For the first queue, PQ1, the compare function is { return distTo[u] > distTo[v]; } and this compiles fine, because the vector<float> distTo is a member of the class.

But for the second queue, PQ2, the function is { return distTo2[u] > distTo2[v]; } where vector<float> distTo2 is just a temporary variable inside the constructor, and that doesn't compile. (I think that's the reason at least)

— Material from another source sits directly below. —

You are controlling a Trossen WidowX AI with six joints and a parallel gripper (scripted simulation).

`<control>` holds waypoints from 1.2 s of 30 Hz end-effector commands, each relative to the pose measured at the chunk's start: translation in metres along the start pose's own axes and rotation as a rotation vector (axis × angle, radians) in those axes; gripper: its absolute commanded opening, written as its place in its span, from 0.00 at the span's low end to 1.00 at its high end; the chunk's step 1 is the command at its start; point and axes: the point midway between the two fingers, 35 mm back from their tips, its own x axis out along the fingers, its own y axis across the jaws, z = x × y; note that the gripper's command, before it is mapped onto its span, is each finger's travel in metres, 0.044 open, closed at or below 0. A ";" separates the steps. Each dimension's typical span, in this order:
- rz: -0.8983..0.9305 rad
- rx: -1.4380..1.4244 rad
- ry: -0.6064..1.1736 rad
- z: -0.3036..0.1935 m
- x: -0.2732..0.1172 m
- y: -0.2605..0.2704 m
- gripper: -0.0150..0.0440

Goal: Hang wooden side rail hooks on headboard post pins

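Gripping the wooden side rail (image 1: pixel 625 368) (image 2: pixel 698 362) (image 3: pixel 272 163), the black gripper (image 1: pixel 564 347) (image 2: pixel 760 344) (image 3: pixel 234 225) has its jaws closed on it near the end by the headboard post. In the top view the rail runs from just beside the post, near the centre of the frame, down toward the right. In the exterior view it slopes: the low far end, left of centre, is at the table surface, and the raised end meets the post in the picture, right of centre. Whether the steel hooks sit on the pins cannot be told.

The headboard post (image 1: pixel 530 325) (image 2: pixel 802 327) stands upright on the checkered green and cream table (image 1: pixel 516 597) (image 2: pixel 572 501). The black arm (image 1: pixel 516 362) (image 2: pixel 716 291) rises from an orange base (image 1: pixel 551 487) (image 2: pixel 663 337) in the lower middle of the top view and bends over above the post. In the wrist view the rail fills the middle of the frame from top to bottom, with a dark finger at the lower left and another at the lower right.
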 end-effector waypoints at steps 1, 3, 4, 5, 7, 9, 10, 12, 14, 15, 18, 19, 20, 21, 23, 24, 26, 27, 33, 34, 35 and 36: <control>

Also, I randomly tried to change vector<float> distTo2 to static vector<float> distTo2 by intuition and it compiles, however I don't think this is what I want to be doing. I am not familiar with static variables inside functions, since that doesn't exist in Java or C#. At any case, what is a clean solution to make the code below compile and work as intended ?

Dijkstra.h

class Dijkstra
{
public:
    Dijkstra();  
    ~Dijkstra();       

private:    
    vector<float> distTo;
};

Dijkstra.cpp

using DijkstraPriorityQueue = priority_queue<int, vector<int>, function<bool(int, int)>>;

Dijkstra::Dijkstra()
{           
    distTo = vector<float>(V, FLT_MAX);
    // Compiles fine
    DijkstraPriorityQueue PQ1 = DijkstraPriorityQueue([this](int u, int v)
        { return distTo[u] > distTo[v]; });

    vector<float> distTo2 = vector<float>(V, FLT_MAX);
    // Doesn't compile
    DijkstraPriorityQueue PQ2 = DijkstraPriorityQueue([this](int u, int v)
        { return distTo2[u] > distTo2[v]; });
}

Edit:

The following code compiles too. Any clues why ? Can someone explain what capture is on lambda expressions ? Or how should I write my code properly in this specific case ?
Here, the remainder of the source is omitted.